Thaddeus Young, freed from the perimeter, scored efficiently and made crisp switches on defense. Shane Larkin was a revelation off the bench. Despite his lack of size, he was one of the few Nets players who could keep up with the Warriors physically. As he has all season, he brought defensive tenacity and energy, hounding guards on and off ball and fighting his way through screens. Taking over point guard duties from a moribund Jarrett Jack, dishing 3 assists and grabbing the same number of steals.

And the Nets finished the half with focus and energy, and simply outplayed the Warriors, ending the second quarter with a 12-0 run. The score at the end of the half was 57-54 in favor of the Warriors, but the Nets had the momentum.

And that momentum bled into the second half. The Nets opened the third quarter with a 21-13 run, taking a 68-63 lead with just over three minutes left in the quarter. They did it, again, with energy. Shane Larkin kept up his defensive intensity and Markel Brown joined him off the bench with the same level of energy. But the star was Thad Young: hitting jumpers, playing stifling defense, and grabbing offensive rebounds. The Nets were playing well and the Warriors were playing poorly and for the first time a Nets win seemed possible. Not likely, but possible.

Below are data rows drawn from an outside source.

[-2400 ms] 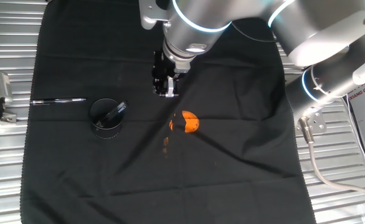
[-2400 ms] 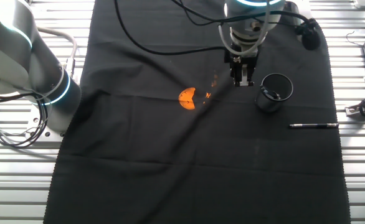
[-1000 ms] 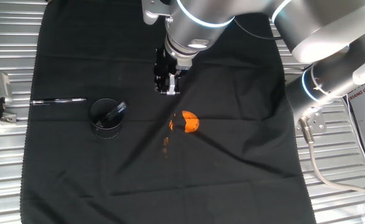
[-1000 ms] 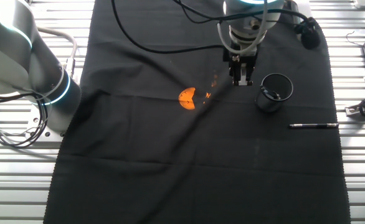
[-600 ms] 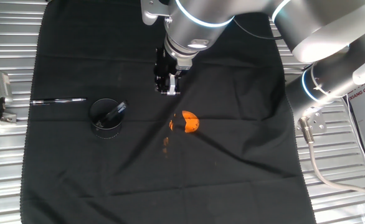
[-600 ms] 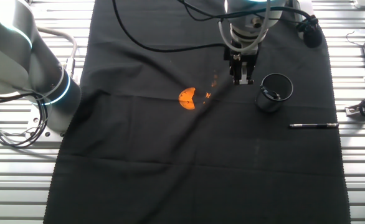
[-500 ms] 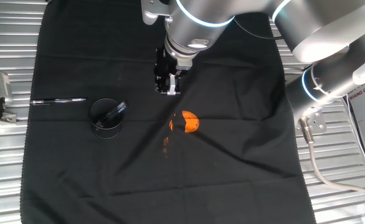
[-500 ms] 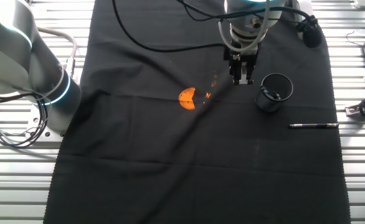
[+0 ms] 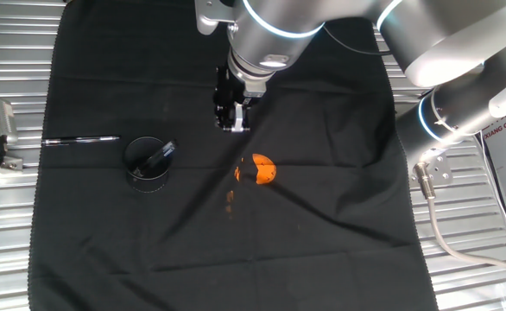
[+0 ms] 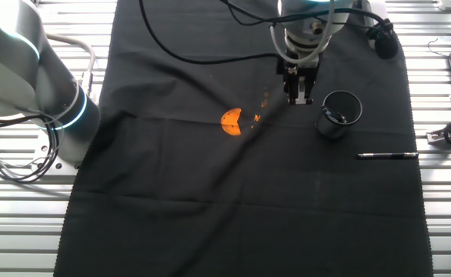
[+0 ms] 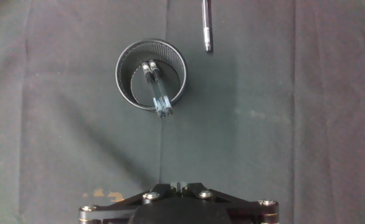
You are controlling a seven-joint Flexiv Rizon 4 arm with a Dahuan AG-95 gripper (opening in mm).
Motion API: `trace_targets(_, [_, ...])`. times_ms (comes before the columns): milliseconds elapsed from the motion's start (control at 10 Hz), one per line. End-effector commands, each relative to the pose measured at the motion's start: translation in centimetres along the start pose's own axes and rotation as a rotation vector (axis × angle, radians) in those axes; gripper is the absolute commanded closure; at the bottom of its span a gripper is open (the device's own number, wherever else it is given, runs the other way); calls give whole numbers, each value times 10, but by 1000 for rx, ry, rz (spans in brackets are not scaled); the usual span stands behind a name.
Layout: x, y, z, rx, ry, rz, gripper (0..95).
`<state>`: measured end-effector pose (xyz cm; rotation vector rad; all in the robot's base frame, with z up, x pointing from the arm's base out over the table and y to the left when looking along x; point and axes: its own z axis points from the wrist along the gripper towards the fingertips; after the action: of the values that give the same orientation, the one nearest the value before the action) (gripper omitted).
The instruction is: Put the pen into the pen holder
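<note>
The pen [image 9: 81,139] is slender and dark with silvery glints. It lies flat on the black cloth, left of the pen holder [image 9: 148,163], apart from it. It also shows in the other fixed view [image 10: 387,155] and at the top of the hand view [image 11: 207,25]. The pen holder [image 10: 341,112] is a short round black cup [image 11: 150,74] with two thicker dark sticks [image 11: 156,91] leaning inside. My gripper [image 9: 231,123] hangs above the cloth to the right of the cup [image 10: 298,98], shut and empty. Only its base and fingertips [image 11: 179,185] show in the hand view.
A small orange object [image 9: 263,169] with a few orange specks beside it lies on the cloth near the gripper [image 10: 231,121]. The black cloth [image 9: 192,250] covers a ribbed metal table. A clamp [image 9: 1,121] sits at the left edge beyond the pen.
The gripper has shifted very slightly away from the orange object since the earliest frames. The pen, cup and sticks have not moved.
</note>
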<state>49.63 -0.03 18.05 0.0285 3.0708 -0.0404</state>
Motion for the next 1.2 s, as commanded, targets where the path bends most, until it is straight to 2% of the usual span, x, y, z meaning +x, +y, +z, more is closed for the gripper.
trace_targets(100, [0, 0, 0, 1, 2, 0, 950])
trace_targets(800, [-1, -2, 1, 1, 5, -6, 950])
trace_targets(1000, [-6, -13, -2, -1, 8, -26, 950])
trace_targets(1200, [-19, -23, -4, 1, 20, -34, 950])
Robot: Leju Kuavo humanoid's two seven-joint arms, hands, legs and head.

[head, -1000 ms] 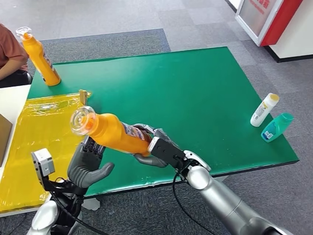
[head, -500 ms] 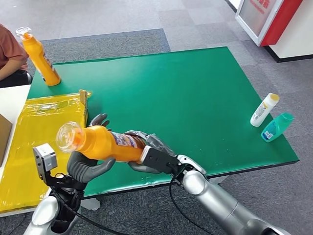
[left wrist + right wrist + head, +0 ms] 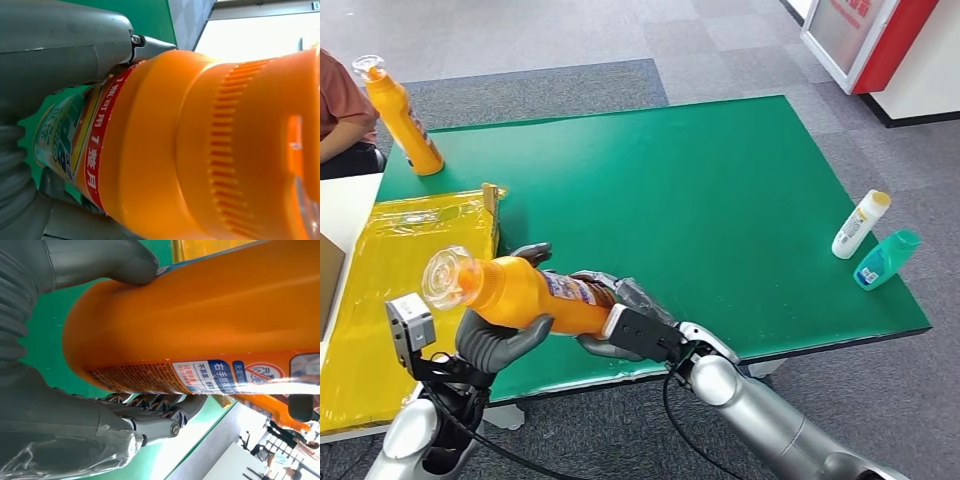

And then it was over. Stephen “Vishnu” Curry woke up, the Warriors played like the Warriors, and the Brooklyn Nets were extinguished by the best team on the planet. A Curry flurry: a 3, a floater, another 3 (off-balance, leaning forward, impossible), a layup-and-one, and finally a backbreaker 3 with :01 left in the third quarter. In three minutes, the Warriors manufactured a 12 point swing. The score was 87-80, there were still 12 minutes to play, but the game was over.

And in the fourth quarter, the Warriors did it with their bench. Their starters played another 3 minutes each and let Marreese Speights and Leandro Barbosa finish the game. The final score was 114-98, a fair representation of the game, despite the Nets best effort. To their credit, the Nets didn’t let Stephen Curry and the Warriors sleepwalk their way through a win on the road.

FULL BOX SCORE

  • The Barclays crowd seemed to be about 3/4 Warriors (or perhaps more precisely, Stephen Curry) fans. It is difficult to blame them.me.
  • Joe Johnson played poorly and looked outclassed athletically. While the Warriors are a tough matchup, Johnson was matched up with Brandon Rush for much of the night. It continues to look like the end of the road for Joe Johnson, starter. His legs are gone. A buyout is beginning to seem like an option for both sides, as it would allow Johnson to go to a contender and play less minutes and give the Nets more minutes for Markel Brown and Rondae Hollis-Jefferson.
  • Shane Larkin was fantastic. Whenever he was on the floor the Nets seemed to do everything a little faster, a little crisper, and a little better.
  • Thaddeus Young played Draymond Green (second best player on one of the greatest team’s of all time, future hall-of-famer) to a draw. His contract remains a steal, and the Kevin Garnett trade (the second one, of course) remains the best deal of the Billy King era.
  • The Nets made five 3s. So did Stephen Curry.
  • The Brooklyn Nets lost to the casually dominant Golden State Warriors and are now 5-15 on the season. They play their next game at home on Tuesday, December 8th at 7:30 pm (EST) against the Houston Rockets.